Retype the whole listing exactly. Leave out pictures.
= Beginning of Section =
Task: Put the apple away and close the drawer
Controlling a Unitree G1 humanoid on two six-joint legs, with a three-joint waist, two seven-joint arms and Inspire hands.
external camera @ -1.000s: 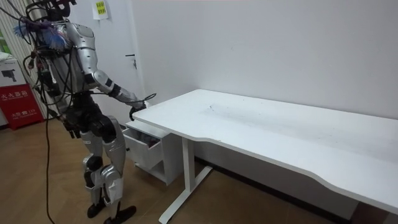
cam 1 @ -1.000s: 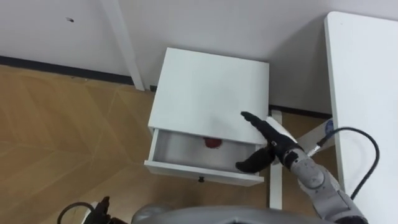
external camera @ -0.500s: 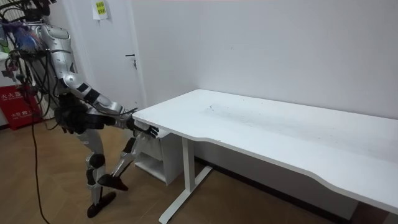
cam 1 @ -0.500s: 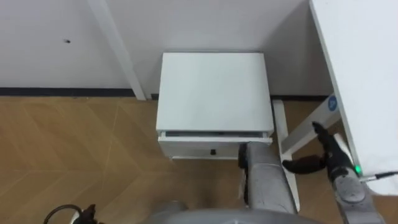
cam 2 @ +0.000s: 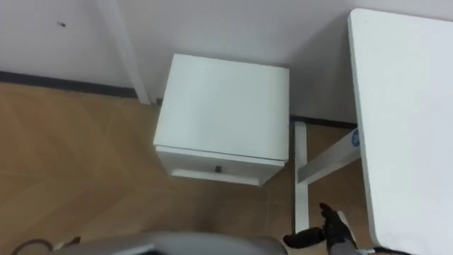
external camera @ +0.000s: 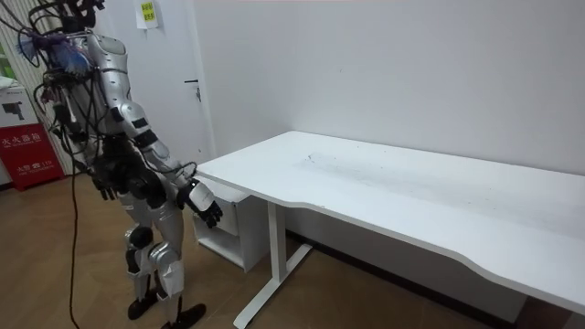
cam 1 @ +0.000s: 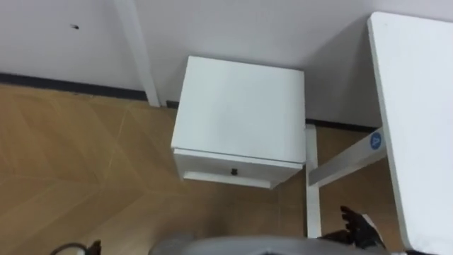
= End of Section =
▶ TASK SOLUTION:
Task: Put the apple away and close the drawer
Controlling a Unitree G1 humanoid on two six-joint legs, with a three-joint waist, two seven-joint arms and Inspire hands.
external camera @ -1.000s: 
cam 1 @ -1.000s: 
external camera @ -0.500s: 
cam 1 @ -0.500s: 
cam 2 @ +0.000s: 
external camera @ +0.000s: 
cam 1 @ +0.000s: 

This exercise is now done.